Work request:
Among the entries below, find the line with "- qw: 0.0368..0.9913", then quote it and each following line up to and including the line with "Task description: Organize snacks", and nothing else.

━━━

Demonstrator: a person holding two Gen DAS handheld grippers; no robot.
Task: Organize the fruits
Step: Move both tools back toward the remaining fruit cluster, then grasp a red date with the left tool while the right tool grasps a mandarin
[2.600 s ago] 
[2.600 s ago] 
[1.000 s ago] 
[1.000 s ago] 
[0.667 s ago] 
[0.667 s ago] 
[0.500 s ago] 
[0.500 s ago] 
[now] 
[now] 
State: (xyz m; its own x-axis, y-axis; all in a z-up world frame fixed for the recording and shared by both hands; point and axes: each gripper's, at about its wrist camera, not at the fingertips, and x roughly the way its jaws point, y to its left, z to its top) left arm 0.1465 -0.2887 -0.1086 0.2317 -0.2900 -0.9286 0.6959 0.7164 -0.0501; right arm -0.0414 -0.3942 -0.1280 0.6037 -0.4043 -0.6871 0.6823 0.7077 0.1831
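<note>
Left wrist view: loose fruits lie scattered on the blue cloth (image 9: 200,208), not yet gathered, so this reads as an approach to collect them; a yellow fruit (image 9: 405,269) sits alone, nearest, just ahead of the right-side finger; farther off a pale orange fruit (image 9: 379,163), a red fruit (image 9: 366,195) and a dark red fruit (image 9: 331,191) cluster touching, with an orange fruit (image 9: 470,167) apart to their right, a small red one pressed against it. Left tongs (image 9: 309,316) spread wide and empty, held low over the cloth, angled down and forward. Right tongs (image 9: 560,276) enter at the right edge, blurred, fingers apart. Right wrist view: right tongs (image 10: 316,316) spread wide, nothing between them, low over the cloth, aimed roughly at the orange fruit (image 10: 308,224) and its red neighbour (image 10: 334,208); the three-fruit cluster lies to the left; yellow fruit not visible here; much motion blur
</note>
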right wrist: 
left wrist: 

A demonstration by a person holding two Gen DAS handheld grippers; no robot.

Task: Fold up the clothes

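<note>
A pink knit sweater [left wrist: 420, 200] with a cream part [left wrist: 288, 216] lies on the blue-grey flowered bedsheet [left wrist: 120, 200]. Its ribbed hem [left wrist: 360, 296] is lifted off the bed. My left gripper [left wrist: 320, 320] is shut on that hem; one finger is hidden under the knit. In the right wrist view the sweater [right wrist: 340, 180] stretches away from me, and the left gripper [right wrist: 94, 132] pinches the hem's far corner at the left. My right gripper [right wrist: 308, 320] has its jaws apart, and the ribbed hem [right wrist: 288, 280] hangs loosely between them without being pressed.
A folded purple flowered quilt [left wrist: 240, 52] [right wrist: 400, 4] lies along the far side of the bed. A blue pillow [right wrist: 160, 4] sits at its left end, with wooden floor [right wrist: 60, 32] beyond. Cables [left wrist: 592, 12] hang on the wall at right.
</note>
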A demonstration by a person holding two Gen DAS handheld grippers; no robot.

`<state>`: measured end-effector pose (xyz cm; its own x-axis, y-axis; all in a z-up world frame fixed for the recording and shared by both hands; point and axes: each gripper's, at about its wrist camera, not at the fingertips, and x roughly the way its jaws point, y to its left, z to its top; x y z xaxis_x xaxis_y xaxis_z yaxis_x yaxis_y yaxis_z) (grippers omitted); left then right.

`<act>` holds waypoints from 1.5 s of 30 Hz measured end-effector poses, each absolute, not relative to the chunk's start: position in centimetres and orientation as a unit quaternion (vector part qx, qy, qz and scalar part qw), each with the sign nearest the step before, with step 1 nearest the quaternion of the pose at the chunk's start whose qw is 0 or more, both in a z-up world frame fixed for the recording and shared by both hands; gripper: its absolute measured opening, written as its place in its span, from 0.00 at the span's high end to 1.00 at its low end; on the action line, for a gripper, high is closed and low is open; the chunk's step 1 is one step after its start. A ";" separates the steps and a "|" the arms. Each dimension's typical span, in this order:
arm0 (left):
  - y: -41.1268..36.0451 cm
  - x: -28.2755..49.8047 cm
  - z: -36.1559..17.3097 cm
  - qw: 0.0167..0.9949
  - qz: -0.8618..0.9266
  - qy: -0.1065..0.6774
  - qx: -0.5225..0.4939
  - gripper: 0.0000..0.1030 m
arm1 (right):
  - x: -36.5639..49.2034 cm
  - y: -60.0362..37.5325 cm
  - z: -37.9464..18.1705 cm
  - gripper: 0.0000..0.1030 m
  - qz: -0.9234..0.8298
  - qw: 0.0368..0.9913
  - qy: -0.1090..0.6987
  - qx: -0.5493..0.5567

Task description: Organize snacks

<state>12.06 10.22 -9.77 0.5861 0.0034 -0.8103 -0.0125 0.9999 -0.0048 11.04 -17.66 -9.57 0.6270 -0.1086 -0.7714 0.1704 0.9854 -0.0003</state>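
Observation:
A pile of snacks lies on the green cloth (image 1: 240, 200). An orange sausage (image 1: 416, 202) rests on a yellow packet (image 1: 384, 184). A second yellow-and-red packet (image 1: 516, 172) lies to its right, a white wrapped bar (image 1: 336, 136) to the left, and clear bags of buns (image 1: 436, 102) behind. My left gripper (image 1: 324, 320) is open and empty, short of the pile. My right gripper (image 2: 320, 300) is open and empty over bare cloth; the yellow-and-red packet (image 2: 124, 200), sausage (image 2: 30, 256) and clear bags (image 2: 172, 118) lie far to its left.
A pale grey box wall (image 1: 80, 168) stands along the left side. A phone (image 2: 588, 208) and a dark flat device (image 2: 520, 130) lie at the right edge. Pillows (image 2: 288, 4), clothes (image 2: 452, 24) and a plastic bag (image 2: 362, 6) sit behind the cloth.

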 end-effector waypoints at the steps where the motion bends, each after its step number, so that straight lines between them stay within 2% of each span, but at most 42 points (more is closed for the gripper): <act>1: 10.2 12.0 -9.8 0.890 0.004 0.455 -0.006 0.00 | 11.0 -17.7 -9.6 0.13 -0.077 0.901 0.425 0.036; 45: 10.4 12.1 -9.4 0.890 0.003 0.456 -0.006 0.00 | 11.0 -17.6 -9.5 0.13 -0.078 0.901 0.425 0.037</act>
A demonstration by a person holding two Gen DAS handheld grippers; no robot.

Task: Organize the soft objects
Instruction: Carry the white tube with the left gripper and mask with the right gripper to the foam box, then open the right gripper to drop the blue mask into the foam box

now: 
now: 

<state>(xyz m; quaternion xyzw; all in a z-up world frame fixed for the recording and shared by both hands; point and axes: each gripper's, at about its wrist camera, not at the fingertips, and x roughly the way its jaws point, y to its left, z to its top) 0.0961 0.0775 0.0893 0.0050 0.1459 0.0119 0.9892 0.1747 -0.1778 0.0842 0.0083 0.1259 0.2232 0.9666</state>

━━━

Solution for this exercise:
  - qw: 0.0368..0.9913
  - qy: -0.1090..0.6987
  - qx: -0.5493..0.5567

Task description: Organize snacks

Nothing else is needed, and the exercise is over.